= Work task =
Omit every picture, then return the listing verbatim.

+ + + + + + +

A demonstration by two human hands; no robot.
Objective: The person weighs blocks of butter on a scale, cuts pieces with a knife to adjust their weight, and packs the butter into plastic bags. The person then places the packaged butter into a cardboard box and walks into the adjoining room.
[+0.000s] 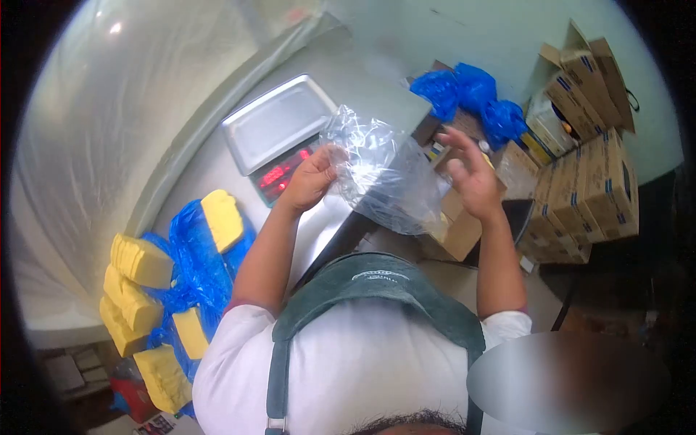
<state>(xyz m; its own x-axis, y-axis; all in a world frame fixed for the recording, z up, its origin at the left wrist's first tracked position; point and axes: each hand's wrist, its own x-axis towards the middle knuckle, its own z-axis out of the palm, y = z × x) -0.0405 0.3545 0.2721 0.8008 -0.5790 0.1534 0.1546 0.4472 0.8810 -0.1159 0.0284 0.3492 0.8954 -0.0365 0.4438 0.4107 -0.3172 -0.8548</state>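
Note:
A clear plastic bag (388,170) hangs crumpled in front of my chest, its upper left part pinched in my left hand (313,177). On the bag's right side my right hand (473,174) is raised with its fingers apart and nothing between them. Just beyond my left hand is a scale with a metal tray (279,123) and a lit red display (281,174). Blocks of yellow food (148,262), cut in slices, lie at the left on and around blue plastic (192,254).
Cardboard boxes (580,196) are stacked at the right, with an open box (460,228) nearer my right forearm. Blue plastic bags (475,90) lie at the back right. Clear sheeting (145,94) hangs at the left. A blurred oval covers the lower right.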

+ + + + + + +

= Response for this exercise =
A demonstration by two human hands; no robot.
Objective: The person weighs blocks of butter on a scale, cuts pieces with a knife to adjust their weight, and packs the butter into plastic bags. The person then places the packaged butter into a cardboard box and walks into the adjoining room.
[+0.000s] 
<state>(xyz m; its own x-axis, y-axis; all in a world frame fixed for the recording, z up, its origin at the left wrist's first tracked position; point and axes: each hand's wrist, its own x-axis towards the middle knuckle, its own z-axis out of the palm, y = z × x) -0.0405 0.3545 0.2721 0.8008 -0.5790 0.1534 0.1546 0.4472 0.8810 -0.1159 0.0284 0.3492 0.8954 -0.0365 0.4438 0.4107 -0.3172 -0.8548</state>
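Note:
A clear plastic bag (388,170) hangs crumpled in front of my chest, its upper left part pinched in my left hand (313,177). On the bag's right side my right hand (473,174) is raised with its fingers apart and nothing between them. Just beyond my left hand is a scale with a metal tray (279,123) and a lit red display (281,174). Blocks of yellow food (148,262), cut in slices, lie at the left on and around blue plastic (192,254).
Cardboard boxes (580,196) are stacked at the right, with an open box (460,228) nearer my right forearm. Blue plastic bags (475,90) lie at the back right. Clear sheeting (145,94) hangs at the left. A blurred oval covers the lower right.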

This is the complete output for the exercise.